- _ASSIGNMENT_
Would you repeat exactly the part of the listing below that runs from the line containing "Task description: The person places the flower" down to the line containing "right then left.", inclusive, and nothing else?

- _MATERIALS PROVIDED_
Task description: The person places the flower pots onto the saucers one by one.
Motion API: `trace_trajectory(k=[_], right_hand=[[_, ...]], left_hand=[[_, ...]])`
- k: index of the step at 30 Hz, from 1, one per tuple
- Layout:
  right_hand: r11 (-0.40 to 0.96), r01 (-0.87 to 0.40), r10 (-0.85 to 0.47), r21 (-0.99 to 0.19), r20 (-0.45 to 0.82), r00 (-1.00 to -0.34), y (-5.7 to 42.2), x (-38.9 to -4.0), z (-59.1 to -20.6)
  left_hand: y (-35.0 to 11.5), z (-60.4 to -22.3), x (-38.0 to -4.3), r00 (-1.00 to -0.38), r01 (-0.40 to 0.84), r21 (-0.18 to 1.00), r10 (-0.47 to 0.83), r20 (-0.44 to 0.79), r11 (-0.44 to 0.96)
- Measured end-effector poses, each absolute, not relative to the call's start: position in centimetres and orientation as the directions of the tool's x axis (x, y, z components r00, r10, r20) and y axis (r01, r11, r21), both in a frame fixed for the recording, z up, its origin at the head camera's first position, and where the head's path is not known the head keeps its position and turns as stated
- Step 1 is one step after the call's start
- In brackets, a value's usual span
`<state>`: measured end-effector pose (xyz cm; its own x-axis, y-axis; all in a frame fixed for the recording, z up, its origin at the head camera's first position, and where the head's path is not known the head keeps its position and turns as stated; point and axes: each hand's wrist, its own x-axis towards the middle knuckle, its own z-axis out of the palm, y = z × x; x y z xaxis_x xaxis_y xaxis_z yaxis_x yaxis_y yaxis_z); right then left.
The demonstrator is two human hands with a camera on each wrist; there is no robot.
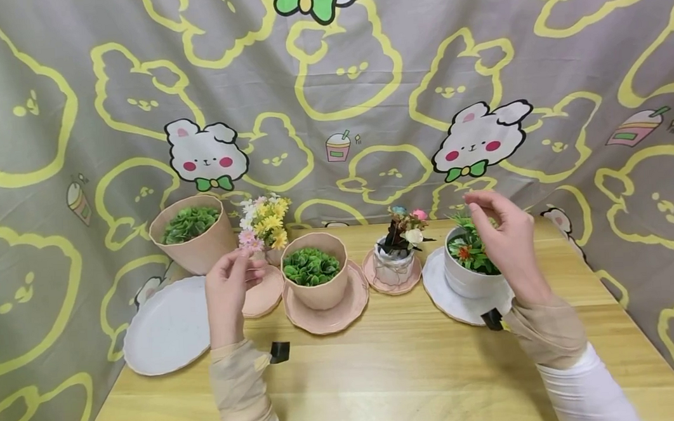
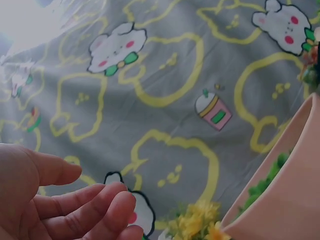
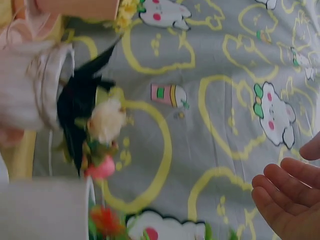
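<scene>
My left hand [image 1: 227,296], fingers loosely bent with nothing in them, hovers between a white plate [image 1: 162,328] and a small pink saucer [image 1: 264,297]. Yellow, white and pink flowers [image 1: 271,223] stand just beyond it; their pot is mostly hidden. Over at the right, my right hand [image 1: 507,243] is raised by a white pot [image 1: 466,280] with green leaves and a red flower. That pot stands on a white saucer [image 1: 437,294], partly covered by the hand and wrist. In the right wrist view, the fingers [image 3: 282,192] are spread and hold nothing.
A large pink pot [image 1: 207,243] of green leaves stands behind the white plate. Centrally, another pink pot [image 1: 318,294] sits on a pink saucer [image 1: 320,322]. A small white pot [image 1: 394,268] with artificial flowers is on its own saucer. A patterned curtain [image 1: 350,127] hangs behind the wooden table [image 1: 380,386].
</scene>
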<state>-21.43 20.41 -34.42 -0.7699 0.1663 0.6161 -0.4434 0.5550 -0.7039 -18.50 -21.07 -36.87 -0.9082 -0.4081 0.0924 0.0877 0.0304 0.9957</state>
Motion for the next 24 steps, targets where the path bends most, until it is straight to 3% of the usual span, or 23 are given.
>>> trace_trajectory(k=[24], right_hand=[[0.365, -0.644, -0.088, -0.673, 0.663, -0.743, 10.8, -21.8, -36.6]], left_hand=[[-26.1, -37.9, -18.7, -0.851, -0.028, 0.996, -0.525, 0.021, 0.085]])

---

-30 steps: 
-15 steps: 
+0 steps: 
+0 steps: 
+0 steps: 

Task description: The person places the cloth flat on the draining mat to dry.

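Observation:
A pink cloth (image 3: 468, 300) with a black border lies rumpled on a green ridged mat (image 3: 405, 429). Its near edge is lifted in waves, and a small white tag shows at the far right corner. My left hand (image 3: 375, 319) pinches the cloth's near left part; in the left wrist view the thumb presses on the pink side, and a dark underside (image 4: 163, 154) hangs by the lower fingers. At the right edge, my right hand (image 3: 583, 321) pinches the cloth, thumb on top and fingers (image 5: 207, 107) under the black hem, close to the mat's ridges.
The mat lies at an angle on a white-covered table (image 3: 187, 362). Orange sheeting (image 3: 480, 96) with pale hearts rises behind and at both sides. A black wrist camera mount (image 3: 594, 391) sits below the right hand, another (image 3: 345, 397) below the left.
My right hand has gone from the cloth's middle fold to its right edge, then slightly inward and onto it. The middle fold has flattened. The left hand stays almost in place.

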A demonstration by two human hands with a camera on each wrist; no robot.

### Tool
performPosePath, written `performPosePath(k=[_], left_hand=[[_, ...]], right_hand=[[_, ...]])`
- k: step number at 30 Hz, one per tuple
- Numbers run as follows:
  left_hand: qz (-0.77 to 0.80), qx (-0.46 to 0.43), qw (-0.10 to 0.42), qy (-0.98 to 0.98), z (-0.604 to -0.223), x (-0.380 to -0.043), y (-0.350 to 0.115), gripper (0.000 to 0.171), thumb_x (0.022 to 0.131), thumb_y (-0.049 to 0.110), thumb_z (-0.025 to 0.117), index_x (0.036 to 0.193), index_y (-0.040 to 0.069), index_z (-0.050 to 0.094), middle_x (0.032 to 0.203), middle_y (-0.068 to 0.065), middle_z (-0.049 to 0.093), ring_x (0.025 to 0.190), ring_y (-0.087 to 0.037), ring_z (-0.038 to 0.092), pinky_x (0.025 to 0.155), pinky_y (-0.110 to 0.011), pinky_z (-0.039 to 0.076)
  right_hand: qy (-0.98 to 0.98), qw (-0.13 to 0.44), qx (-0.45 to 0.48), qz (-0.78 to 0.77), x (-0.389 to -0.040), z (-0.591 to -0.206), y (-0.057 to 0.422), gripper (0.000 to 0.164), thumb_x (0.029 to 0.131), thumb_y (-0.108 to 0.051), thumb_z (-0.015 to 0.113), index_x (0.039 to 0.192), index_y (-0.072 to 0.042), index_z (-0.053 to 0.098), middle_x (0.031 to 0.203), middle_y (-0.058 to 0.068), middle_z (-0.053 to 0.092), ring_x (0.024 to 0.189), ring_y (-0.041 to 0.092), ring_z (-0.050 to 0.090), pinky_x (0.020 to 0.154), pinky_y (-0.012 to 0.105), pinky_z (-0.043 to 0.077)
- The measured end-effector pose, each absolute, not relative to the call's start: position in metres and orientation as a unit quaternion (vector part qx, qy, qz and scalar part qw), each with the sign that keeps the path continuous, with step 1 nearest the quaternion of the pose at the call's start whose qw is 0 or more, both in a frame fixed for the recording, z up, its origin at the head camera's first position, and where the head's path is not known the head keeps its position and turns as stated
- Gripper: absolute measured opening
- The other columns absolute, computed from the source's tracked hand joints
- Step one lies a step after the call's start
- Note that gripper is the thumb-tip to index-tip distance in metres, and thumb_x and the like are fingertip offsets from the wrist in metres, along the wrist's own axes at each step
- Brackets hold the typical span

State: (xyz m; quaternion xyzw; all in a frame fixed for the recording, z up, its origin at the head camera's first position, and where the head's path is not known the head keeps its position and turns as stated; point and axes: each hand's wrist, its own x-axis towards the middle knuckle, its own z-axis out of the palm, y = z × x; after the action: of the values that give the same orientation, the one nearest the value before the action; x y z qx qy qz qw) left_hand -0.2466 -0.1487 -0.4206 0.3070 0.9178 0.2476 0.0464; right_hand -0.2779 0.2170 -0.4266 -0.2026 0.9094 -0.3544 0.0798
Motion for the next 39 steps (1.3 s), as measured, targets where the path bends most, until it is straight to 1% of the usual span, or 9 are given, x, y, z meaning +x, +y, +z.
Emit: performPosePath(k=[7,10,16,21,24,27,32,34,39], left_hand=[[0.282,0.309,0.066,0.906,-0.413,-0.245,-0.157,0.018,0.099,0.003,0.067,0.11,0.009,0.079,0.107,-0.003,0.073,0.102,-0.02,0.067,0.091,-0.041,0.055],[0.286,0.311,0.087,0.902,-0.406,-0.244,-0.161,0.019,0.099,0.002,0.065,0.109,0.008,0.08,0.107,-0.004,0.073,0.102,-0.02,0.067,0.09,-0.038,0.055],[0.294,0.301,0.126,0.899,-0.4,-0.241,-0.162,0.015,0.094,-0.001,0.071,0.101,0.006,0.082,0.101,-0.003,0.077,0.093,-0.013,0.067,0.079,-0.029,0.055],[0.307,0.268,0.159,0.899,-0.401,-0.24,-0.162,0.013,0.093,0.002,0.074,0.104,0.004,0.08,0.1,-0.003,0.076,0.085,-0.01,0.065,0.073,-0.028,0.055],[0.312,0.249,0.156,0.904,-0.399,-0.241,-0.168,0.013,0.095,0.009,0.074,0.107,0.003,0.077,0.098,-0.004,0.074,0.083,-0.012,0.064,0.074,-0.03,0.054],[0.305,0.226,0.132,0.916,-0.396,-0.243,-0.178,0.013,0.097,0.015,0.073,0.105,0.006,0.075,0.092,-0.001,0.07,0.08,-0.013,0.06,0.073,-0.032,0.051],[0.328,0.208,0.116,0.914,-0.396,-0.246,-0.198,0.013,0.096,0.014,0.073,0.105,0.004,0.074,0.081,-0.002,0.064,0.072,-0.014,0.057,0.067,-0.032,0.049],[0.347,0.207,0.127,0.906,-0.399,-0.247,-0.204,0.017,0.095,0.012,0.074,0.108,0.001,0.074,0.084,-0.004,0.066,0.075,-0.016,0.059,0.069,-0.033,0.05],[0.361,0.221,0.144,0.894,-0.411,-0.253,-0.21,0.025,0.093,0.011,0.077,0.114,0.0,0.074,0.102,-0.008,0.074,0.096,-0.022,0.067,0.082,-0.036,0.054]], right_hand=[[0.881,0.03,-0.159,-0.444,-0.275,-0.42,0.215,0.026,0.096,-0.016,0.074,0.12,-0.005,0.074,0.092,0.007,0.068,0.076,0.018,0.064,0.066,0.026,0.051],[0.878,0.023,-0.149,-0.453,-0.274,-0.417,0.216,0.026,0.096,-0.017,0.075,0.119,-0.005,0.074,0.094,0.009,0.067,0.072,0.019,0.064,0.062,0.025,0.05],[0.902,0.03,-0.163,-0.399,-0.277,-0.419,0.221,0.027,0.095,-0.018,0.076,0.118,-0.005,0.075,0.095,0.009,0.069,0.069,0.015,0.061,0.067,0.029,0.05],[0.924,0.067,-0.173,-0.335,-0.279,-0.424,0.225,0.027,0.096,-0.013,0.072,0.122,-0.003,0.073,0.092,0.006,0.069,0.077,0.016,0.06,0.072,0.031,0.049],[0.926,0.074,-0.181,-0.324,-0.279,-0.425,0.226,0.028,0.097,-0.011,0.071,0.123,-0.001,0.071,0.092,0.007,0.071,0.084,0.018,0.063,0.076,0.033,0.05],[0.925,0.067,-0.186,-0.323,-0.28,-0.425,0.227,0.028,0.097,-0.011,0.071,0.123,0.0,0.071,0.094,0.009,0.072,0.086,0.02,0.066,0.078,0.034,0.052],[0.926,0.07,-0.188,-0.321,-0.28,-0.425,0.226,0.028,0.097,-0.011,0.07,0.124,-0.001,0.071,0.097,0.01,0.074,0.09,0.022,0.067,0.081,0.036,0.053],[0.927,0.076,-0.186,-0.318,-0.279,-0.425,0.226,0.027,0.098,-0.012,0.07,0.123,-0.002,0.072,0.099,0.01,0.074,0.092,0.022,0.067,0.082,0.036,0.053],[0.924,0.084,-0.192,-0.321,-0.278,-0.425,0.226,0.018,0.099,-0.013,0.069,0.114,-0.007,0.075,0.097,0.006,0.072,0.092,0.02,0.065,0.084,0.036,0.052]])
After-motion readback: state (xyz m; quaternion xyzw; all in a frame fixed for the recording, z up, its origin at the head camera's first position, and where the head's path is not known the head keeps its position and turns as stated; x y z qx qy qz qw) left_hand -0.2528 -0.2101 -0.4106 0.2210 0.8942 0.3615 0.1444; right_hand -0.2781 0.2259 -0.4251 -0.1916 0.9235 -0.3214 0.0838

- _ANSWER FOR THE TASK_
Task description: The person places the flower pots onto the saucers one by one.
Motion API: `trace_trajectory(k=[_], right_hand=[[_, ...]], left_hand=[[_, ...]])`
- k: index of the step at 30 Hz, from 1, one per tuple
- Layout:
  right_hand: r11 (-0.40 to 0.96), r01 (-0.87 to 0.40), r10 (-0.85 to 0.47), r21 (-0.99 to 0.19), r20 (-0.45 to 0.82), r00 (-1.00 to -0.34), y (-5.7 to 42.2), x (-38.9 to -4.0), z (-59.1 to -20.6)
  left_hand: y (-35.0 to 11.5), z (-60.4 to -22.3), x (-38.0 to -4.3), r00 (-1.00 to -0.38), r01 (-0.40 to 0.84), r21 (-0.18 to 1.00), r10 (-0.47 to 0.83), r20 (-0.44 to 0.79), r11 (-0.44 to 0.96)
- Measured end-effector poses, each absolute, not relative to the call's start: position in centimetres and orientation as the directions of the tool's x axis (x, y, z components r00, r10, r20) and y axis (r01, r11, r21), both in a frame fixed for the recording, z up, its origin at the head camera's first position, and where the head's path is not known the head keeps its position and turns as stated
- Step 1 is one step after the call's start
- In brackets, a value's usual span
`<state>`: measured end-effector pose (xyz cm; its own x-axis, y-axis; all in a frame fixed for the recording, z up, its origin at the head camera's first position, and where the head's path is not known the head keeps its position and turns as stated; point and axes: each hand's wrist, its own x-axis towards the middle knuckle, its own z-axis out of the palm, y = z × x; x y z xaxis_x xaxis_y xaxis_z yaxis_x yaxis_y yaxis_z); right then left.

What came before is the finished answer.